Há um sinal claro: o da necessidade de renovação. Grandes times são maravilhosos, podem fazer história mas possuem prazo de validade. O futebol é dinâmico e não permite que um time tenha a longevidade espetacular dos Rolling Stones.

Outro sinal claro é de que Conca e Cícero devem ser os nomes certos dentre os veteranos remanescentes nos futuros Flu 2015 e 2016, pelo que tem apresentado, pela ampla condição física e dedicação incessante. Jovens como Rafinha, Fernando, Gustavo Scarpa, Edson e Marlon, mesclados a outros valores, podem dar novo gás a um Fluminense geralmente combalido a partir dos 20 minutos do segundo tempo, caso frequente dos últimos dias.

Existe algum sentimento de ingratidão por se acreditar que é inviável pensar em Jean para 2015 ou Fred para 2016? Não. Alguém deixa de reconhecer o quanto Sobis lutou pela camisa do Fluminense em 2011, 2012 e 2013 e não é sombra do que já foi? Jamais. Carlinhos não foi heróico em momentos cruciais em Barueri e no Engenhão quando o tri veio? Claro que sim. Todos os campeões tricolores merecem respeito e gratidão eterna? Sem sombra de dúvidas. Mas uma observação é fundamental: o Fluminense não é casa de amparo de milionários e nem pode ser refém de vaidades mesquinhas, sejam elas de caráter social, dirigencial e menos ainda dentro das quatro linhas. E isso vale para todos os jogadores. Se um dia Castilho, Preguinho e Assis saíram, qualquer um também poderá fazer o mesmo.

Quando as coisas vão mal, só a torcida é capaz de mobilizar grandes construções. Que bom seria se a nossa fosse minimamente mais unida, participativa e comprometida com as finanças do clube (leia-se compra de ingressos, sócio-futebol e também participação política): seria mais fácil libertar o Tricolor de velhos fantasmas e certo parasitismo.

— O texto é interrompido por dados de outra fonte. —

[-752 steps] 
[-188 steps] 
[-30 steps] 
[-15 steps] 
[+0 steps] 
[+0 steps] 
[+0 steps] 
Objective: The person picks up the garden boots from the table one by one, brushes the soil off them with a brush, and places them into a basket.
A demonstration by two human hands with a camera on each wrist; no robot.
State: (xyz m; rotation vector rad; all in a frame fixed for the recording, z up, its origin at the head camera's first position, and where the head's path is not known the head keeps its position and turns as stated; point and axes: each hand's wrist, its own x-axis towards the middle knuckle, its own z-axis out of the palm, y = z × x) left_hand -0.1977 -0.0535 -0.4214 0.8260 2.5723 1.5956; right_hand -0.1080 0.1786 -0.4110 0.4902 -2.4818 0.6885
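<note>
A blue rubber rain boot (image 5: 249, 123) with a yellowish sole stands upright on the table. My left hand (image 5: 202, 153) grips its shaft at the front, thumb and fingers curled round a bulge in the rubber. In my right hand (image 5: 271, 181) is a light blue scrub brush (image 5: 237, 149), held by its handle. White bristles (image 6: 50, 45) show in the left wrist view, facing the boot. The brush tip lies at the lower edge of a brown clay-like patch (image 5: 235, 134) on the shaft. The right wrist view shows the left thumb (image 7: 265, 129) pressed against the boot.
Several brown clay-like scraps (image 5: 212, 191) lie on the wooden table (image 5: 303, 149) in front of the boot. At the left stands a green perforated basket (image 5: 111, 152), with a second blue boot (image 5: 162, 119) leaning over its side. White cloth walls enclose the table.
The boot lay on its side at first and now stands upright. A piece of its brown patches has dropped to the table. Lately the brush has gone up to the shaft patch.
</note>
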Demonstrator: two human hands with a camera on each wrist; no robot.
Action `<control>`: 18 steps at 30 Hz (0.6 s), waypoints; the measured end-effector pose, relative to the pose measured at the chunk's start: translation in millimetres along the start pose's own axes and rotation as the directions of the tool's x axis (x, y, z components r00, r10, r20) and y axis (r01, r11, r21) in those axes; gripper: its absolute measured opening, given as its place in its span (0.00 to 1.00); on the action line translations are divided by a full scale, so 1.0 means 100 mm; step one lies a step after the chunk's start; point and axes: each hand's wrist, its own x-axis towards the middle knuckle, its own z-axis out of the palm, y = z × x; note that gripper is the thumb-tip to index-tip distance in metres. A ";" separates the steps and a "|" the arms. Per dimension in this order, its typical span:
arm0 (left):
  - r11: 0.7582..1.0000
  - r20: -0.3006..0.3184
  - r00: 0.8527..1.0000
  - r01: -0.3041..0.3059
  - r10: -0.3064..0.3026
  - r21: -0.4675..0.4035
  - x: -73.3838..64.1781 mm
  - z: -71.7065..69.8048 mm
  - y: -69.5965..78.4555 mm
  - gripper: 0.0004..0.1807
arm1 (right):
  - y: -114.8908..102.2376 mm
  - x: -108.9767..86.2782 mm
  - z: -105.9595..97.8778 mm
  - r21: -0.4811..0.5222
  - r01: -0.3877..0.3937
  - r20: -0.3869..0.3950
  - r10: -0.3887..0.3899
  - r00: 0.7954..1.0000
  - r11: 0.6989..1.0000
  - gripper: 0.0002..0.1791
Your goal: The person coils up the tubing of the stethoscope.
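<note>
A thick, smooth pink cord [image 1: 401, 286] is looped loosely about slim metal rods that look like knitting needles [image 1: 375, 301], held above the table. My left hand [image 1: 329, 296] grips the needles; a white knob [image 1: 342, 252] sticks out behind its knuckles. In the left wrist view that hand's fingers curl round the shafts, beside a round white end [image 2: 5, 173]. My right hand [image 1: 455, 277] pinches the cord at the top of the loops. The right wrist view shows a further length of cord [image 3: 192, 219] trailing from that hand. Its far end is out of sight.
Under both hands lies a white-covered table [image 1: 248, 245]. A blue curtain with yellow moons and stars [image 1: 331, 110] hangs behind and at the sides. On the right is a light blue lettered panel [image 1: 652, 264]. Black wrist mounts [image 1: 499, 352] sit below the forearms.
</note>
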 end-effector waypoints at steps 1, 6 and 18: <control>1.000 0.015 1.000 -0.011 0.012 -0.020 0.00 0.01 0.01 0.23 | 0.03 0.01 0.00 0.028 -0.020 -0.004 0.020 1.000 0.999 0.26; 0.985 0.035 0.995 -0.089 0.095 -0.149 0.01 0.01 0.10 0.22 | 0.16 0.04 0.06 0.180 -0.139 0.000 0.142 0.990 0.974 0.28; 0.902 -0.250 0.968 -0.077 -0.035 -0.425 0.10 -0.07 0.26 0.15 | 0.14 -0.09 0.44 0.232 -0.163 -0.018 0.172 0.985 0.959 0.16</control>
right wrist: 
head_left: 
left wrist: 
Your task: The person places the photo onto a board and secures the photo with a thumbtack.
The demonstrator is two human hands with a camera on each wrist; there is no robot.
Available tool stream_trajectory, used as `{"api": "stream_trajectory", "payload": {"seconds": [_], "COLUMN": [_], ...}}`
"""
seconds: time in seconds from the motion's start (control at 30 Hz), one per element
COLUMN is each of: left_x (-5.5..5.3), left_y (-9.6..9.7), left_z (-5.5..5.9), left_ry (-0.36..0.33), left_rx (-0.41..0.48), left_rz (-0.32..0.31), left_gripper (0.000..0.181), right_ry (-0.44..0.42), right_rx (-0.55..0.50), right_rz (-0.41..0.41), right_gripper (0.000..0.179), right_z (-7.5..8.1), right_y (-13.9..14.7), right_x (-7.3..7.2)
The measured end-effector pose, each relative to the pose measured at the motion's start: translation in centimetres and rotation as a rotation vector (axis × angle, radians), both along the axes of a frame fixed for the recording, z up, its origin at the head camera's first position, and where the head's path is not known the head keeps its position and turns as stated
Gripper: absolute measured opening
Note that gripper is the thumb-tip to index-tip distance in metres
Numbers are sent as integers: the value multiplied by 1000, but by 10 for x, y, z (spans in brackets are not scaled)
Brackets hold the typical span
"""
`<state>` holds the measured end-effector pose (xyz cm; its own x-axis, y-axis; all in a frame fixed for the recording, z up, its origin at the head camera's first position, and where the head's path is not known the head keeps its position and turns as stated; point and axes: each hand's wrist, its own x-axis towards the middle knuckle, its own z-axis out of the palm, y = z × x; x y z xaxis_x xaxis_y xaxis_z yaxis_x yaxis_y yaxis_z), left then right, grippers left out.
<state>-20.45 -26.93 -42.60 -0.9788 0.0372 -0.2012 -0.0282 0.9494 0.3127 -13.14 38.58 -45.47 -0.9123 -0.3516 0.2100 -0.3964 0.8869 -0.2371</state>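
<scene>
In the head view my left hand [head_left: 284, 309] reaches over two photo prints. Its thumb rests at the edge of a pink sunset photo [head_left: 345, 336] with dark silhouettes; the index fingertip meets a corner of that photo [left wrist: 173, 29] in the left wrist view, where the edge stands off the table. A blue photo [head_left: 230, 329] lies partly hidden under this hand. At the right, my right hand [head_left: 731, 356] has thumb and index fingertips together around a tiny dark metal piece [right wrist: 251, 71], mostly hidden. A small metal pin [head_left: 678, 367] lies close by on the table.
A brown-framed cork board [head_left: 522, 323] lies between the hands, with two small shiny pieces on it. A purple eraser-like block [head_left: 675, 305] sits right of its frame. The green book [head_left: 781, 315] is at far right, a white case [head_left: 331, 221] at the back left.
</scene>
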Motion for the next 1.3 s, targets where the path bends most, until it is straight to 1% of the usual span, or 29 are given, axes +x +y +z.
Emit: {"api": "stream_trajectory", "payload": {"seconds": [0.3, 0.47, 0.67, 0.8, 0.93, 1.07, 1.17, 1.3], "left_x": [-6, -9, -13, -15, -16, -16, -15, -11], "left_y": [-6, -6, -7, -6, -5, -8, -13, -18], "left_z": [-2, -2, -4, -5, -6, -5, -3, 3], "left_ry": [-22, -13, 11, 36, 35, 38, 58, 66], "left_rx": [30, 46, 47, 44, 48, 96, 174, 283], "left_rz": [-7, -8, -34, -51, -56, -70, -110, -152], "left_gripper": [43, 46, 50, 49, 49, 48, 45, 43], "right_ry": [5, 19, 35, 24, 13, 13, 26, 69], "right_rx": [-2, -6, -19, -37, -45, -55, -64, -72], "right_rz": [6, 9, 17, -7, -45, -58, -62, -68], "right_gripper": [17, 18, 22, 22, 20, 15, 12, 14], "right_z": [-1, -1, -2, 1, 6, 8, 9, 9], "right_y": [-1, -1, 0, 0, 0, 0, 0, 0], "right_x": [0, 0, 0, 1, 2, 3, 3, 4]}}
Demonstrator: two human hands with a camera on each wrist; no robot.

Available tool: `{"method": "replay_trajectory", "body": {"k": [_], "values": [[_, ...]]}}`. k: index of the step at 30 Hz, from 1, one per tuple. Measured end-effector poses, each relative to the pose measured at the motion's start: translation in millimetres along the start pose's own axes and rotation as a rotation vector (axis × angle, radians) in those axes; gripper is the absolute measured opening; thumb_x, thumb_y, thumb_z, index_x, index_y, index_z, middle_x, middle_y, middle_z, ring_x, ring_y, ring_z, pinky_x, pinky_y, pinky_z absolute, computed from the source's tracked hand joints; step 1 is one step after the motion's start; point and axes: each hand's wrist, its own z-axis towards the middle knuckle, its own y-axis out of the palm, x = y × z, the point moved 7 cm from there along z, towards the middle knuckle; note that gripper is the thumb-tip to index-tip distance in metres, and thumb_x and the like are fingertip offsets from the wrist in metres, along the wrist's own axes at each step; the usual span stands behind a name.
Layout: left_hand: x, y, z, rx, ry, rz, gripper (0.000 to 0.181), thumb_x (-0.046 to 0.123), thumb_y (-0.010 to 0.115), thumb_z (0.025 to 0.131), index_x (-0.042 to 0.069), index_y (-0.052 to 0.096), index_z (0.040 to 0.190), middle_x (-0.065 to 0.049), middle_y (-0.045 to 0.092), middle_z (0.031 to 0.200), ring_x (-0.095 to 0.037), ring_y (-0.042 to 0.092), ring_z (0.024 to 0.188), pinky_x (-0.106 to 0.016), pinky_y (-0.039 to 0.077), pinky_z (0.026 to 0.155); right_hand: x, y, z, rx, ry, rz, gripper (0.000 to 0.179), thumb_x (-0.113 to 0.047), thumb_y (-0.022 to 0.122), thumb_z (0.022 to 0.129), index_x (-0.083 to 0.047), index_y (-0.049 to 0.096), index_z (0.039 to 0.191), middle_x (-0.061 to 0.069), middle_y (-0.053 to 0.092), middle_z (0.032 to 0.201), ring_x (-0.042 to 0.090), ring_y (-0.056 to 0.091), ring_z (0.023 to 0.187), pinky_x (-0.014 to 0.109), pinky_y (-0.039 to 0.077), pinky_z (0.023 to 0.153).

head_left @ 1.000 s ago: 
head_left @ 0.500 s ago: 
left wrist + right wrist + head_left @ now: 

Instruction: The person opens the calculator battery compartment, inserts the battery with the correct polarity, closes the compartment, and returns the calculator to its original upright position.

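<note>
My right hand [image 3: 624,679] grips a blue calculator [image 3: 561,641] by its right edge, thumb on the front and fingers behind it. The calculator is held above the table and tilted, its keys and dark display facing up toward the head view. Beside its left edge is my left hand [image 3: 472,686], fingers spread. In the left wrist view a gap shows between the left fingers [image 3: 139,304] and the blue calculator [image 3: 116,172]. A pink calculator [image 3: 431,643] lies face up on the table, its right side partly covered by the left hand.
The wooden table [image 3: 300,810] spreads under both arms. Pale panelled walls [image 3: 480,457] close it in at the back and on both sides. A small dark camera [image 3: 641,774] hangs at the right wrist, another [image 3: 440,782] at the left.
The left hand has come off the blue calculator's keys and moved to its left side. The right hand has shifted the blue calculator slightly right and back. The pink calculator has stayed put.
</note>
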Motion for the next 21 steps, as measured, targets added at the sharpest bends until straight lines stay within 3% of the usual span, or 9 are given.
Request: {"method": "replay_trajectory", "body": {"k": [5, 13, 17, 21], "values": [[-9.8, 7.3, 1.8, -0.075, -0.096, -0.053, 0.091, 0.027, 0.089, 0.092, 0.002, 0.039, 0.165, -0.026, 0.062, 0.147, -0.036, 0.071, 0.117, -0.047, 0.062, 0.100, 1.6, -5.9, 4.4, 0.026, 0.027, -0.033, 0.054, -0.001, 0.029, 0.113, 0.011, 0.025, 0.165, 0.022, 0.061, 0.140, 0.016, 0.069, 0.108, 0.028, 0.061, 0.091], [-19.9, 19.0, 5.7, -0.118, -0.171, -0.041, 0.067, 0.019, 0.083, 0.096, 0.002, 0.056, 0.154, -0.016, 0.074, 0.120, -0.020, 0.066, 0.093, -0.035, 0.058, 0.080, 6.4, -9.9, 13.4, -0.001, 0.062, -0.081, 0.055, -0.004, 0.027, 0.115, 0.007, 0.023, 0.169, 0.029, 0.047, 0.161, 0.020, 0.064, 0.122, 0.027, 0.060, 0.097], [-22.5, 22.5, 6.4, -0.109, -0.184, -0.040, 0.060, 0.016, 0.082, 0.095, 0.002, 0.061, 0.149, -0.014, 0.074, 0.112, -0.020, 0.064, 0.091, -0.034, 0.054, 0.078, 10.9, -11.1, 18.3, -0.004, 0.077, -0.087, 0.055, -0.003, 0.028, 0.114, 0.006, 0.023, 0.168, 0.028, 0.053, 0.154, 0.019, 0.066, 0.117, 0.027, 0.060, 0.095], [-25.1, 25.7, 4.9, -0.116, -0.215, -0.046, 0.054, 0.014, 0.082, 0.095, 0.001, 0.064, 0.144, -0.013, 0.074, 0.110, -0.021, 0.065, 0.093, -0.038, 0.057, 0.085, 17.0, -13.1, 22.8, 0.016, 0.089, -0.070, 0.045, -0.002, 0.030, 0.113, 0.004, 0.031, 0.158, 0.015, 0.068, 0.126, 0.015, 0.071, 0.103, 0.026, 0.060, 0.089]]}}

Ainda ia falar de outras coisas, tais como sobre o pensamento matematicamente raso de que criticar a investidora é ir a favor da Flapress. E também das quase inexplicáveis derrotas frente a Horizonte do Ceará e América de Natal. Ou da falta de conscientizacão de quem ama o Fluminense exclusivamente em murais, posts e 140 caracteres. A coluna esticou além da conta e essas bobagens ficam para a próxima, na tevê ou rádio.

Ou fiquei cansado demais, feito o Fluminense de sábado passado em Brasília, arrastando-se em outubro como se já fosse dezembro.

Pensando bem, a saideira: até quando seremos reféns sentimentais de 2012, esperando o melhor de um time que já não existe mais, de jogadores cujos apogeus fazem parte do passado?

Panorama Tricolor

@PanoramaTri @pauloandel

Imagem: pra

2 Comments

  1. Bravo, Andel!

    É uma pena jogadores e comissão técnica não dedicarem um tempo (mínimo que seja) a reflexões como essa. Ou pior, lerem sem dar a devida atenção.